Тогда организационное построение СЗИ в самом общем случае может быть представлено совокупностью следующих рубежей защиты:
территории, занимаемой ОИ;
зданий, расположенных на территории;
помещений внутри здания, в которых расположены ресурсы ОИ и защищаемая информация;
ресурсов, используемых для обработки и хранения информации и самой защищаемой информации: технических ресурсов (средств обработки информации, технических средств шифрования и т. д.), устройств хранения конфиденциальной информации (сейфов, электронных устройств), самой конфиденциальной информации ее носителей;
линий связи, проходящих в пределах одного и того же здания;
линий (каналов) связи, проходящих между различными зданиями, расположенными на одной и той же охраняемой территории;
линий (каналов) связи, выходящих за пределы объекта. При этом в зависимости от требований к уровню безопасности информации на каждом из рубежей защиты могут быть реализованы функции одной или нескольких подсистем защиты, указанных выше.

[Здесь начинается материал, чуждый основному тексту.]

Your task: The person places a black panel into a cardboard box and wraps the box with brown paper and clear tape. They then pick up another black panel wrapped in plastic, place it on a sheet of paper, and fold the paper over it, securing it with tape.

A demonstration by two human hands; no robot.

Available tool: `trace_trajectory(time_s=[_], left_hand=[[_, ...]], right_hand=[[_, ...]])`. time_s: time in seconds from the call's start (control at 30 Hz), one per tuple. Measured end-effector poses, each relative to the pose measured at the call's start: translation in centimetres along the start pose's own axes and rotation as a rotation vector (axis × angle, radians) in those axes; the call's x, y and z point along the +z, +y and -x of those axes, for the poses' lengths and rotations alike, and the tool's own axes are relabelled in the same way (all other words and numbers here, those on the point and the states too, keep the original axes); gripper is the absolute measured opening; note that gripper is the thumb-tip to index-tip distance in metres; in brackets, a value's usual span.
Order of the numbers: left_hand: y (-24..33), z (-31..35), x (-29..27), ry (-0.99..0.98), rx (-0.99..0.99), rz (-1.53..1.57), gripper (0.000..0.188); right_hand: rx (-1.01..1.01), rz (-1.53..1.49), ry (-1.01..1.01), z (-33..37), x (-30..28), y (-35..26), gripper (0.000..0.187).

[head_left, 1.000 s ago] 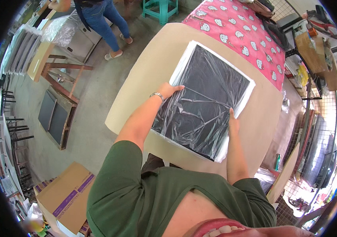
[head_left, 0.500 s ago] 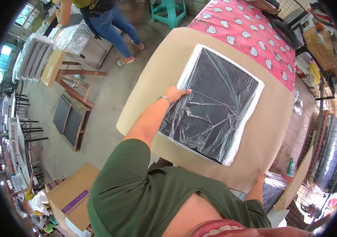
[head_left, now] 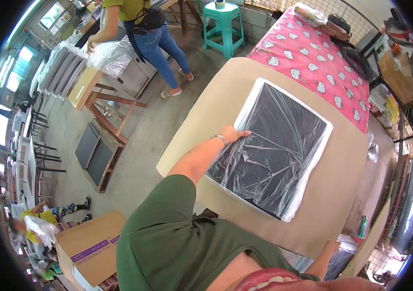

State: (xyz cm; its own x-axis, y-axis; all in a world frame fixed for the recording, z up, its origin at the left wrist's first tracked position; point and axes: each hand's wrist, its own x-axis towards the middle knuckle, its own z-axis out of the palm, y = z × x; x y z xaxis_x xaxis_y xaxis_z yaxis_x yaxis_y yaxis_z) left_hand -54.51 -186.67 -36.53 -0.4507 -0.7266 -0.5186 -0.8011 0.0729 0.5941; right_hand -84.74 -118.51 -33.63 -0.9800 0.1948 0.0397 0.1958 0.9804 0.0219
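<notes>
A flat black panel in clear, wrinkled plastic with white edges lies on a large brown board. My left hand, with a bracelet at its wrist, grips the panel's left edge, thumb over the plastic. Its other fingers are partly hidden. At the board's near right corner, my right hand is closed on the board's edge, small in view and with its fingers only partly shown.
A pink patterned cloth covers the table beyond the board. A teal stool stands behind. A co-worker stands far left, beside wrapped grey sheets. Cardboard boxes sit near left; another person is beyond them.
The view has shifted, so the scene sits lower and farther right. More of the co-worker and a second person now show. Both hands keep their places on the panel and board.
</notes>
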Motion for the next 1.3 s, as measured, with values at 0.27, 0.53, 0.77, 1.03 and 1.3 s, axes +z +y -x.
trace_trajectory(time_s=[0.27,0.53,0.77,1.03,1.3], left_hand=[[0.2,1.6,-0.2,-0.034,0.005,0.074,0.097],[1.0,2.1,-0.7,-0.06,-0.023,0.128,0.103],[-0.8,0.7,0.1,-0.031,-0.011,0.133,0.101],[0.6,0.6,-0.1,-0.064,-0.02,0.083,0.098],[0.9,2.5,-0.7,0.007,0.05,0.066,0.099]], right_hand=[[-0.214,0.168,-0.139,0.8,-5.5,-4.2,0.035],[-0.254,0.212,-0.085,0.8,-5.6,-3.9,0.024],[-0.469,0.066,-0.138,4.4,-6.6,-12.4,0.02],[-1.064,-0.39,-0.396,29.6,-8.7,-30.6,0.016],[-0.848,-0.531,-0.493,21.7,-9.5,-31.0,0.019]])
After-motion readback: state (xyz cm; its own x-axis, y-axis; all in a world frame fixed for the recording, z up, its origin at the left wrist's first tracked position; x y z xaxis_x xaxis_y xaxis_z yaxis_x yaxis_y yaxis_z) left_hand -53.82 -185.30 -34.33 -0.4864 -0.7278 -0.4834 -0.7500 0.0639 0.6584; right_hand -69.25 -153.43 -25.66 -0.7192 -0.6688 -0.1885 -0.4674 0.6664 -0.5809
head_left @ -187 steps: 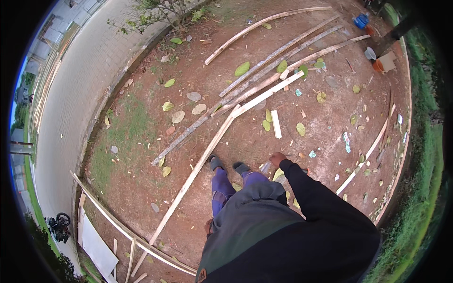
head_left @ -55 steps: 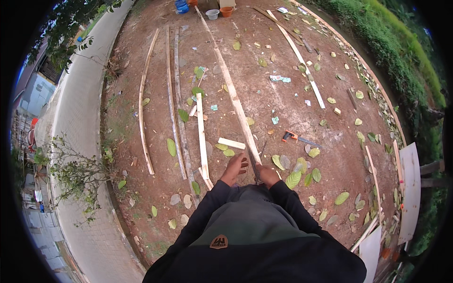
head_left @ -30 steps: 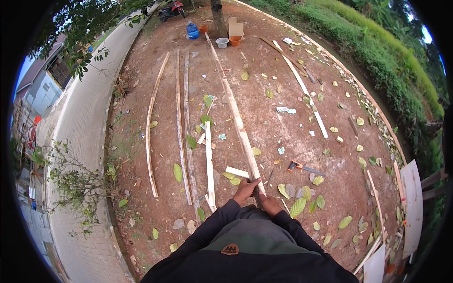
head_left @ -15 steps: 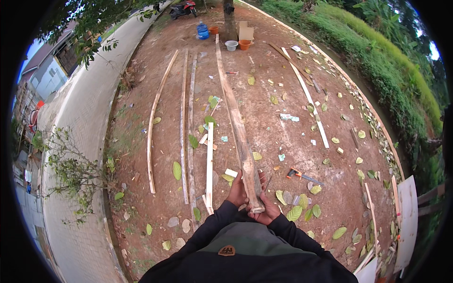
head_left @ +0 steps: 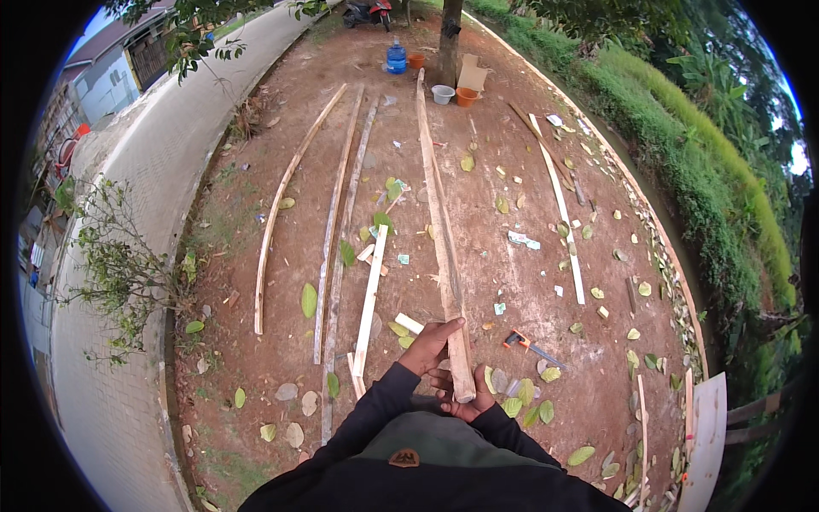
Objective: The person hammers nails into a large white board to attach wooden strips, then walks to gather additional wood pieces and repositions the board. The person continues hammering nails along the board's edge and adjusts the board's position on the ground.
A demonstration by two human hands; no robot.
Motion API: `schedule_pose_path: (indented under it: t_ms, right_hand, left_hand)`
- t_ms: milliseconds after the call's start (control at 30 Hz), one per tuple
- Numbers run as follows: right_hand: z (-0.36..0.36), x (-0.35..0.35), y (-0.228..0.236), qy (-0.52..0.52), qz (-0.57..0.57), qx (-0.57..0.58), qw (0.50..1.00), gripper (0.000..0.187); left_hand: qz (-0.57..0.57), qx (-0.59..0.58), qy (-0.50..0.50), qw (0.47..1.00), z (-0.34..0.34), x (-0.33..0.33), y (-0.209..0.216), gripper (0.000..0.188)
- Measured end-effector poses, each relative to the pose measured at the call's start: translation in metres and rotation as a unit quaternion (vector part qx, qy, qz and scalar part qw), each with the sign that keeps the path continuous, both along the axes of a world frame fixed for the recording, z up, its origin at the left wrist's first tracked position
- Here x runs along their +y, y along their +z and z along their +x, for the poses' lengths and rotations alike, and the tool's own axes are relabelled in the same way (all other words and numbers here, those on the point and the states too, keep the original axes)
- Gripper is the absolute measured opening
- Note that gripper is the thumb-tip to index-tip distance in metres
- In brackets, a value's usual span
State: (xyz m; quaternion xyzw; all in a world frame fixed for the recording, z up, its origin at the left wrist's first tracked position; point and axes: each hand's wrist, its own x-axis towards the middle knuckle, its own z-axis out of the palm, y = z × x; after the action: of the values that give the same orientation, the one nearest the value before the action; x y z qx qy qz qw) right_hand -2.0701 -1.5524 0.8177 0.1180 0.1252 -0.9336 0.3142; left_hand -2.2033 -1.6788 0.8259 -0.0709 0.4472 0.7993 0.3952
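Note:
A long, rough wooden plank [head_left: 444,256] stretches away from me, its near end raised in front of my body. My left hand [head_left: 432,345] grips it from the left, with the thumb side up against the wood near that end. Under and beside the end, my right hand [head_left: 474,399] supports the plank, its fingers curled beneath and partly hidden by it. Left of the plank lies a pale sawn strip [head_left: 371,299], and a short pale offcut [head_left: 409,323] is close to my left hand. On the right lies a tool [head_left: 531,346] with an orange-and-black end and a narrow grey bar.
Several long strips, including a curved one [head_left: 281,196], lie on the reddish dirt at left. Another pale strip [head_left: 563,222] is farther right, among leaves. Buckets [head_left: 466,97] and a blue water jug [head_left: 396,60] stand by a tree [head_left: 449,51]. A paved path [head_left: 162,196] borders the left.
The plank has rolled, so a narrower face shows. My left hand has shifted higher around its left side, while my right hand stays under the near end. The view has tilted.

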Motion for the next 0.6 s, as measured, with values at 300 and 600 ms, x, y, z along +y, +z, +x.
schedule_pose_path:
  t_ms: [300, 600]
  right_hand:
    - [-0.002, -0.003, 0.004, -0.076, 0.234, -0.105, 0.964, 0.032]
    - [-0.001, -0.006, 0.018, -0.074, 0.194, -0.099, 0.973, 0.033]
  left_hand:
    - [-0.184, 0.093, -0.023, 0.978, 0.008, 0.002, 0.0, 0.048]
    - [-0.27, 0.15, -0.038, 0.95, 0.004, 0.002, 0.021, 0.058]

Рис.6 Семирубежная модель СЗИ
Поскольку СЗИ является подсистемой системы обработки информации, ее структурное построение может быть определено по аналогии со структурным построением ОИ. Сформированная таким образом структурная схема СЗИ представлена на рис. 9.
Содержание выделенных структурных компонентов в общем виде может быть представлено следующим образом. Человеческий компонент составляют те лица (или группы лиц, коллективы, подразделения), которые имеют непосредственное отношение к защите информации в процессе функционирования ОИ. К ним относятся:
Рис. 9 Общая структурная схема системы защиты информации
абоненты ОИ, имеющие доступ к ресурсам и участвующие в обработке информации;
администрация объекта, обеспечивающая общую организацию функционирования системы обработки, в том числе и СЗИ;
телефонисты и операторы ОИ, осуществляющие прием информации, подготовку ее к обработке, управление средствами ВТ в процессе обработки, контроль и распределение результатов обработки, а также некоторые другие процедуры, связанные с циркуляцией информационных потоков;
администраторы банков данных, отвечающие за организацию, ведение и использование баз данных ОИ, а также специалисты, занимающиеся ведением защищенного документооборота;
обслуживающий персонал, обеспечивающий работу технических средств ОИ, в том числе и средств СЗИ;
системные программисты, осуществляющие управление программным обеспечением ОИ;
служба защиты информации, которая несет полную ответственность за защиту информации и имеет особые полномочия. Если эта служба в виде самостоятельного подразделения не создается, то ее функции должны быть возложены на обслуживающий персонал ОИ и администрацию банков данных с соответствующим изменением ее организационно-правового статуса.
Ресурсы информационно-вычислительной системы, необходимые для создания и поддержания функционирования СЗИ, как и любой другой автоматизированной системы, объединяются в техническое, математическое, программное, информационное и лингвистическое обеспечение.